Provided material START

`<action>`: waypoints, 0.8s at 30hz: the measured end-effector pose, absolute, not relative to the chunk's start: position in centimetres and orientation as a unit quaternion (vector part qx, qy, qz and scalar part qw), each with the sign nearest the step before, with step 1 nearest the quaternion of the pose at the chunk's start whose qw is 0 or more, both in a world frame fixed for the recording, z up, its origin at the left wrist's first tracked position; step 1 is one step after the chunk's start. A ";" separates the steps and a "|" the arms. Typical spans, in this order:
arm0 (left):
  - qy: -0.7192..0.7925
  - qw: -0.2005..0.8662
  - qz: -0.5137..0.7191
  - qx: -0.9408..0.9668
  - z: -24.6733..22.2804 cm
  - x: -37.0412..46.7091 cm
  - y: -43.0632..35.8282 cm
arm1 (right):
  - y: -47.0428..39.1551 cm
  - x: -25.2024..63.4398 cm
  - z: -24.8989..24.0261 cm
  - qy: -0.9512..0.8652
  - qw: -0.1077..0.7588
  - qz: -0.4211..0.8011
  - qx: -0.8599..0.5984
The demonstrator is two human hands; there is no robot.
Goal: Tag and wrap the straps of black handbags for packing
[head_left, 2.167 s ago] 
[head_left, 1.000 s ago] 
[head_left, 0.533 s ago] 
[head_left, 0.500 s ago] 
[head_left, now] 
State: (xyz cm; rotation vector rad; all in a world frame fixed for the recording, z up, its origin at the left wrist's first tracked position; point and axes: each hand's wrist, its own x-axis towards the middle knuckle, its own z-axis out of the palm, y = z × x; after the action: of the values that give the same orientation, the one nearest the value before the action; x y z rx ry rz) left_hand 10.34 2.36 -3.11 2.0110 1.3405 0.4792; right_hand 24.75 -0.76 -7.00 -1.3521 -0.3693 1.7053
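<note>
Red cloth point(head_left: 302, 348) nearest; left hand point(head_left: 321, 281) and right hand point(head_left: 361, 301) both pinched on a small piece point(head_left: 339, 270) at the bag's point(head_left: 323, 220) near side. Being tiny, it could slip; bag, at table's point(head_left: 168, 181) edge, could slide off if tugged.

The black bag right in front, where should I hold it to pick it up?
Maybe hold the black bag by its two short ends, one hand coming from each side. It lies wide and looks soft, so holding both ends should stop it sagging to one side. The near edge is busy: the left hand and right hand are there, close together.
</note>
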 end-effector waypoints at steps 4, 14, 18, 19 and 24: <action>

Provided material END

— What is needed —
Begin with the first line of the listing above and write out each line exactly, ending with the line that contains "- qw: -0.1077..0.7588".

— Answer to this exercise —
`<action>`: waypoints, 0.8s at 30hz: the measured end-effector pose, absolute, not relative to the chunk's start: position in centimetres and orientation as a unit quaternion (vector part qx, qy, qz and scalar part qw), each with the sign nearest the step before, with step 1 nearest the quaternion of the pose at the chunk's start whose qw is 0 or more, both in a world frame fixed for the recording, z up, its origin at the left wrist's first tracked position; step 1 is one step after the chunk's start. A ";" separates the steps and a "|" the arms. Typical spans, in this order:
arm0 (left):
  - qy: -0.7192..0.7925
  - qw: -0.2005..0.8662
  - qz: -0.5137..0.7191
  - qx: -0.9408..0.9668
  - z: -24.6733..22.2804 cm
  - x: -37.0412..46.7091 cm
  - y: -43.0632..35.8282 cm
arm1 (right):
  - y: -47.0428..39.1551 cm
  - x: -25.2024..63.4398 cm
  - z: -24.8989..24.0261 cm
  - qy: -0.9512..0.8652
  - qw: -0.1077..0.7588

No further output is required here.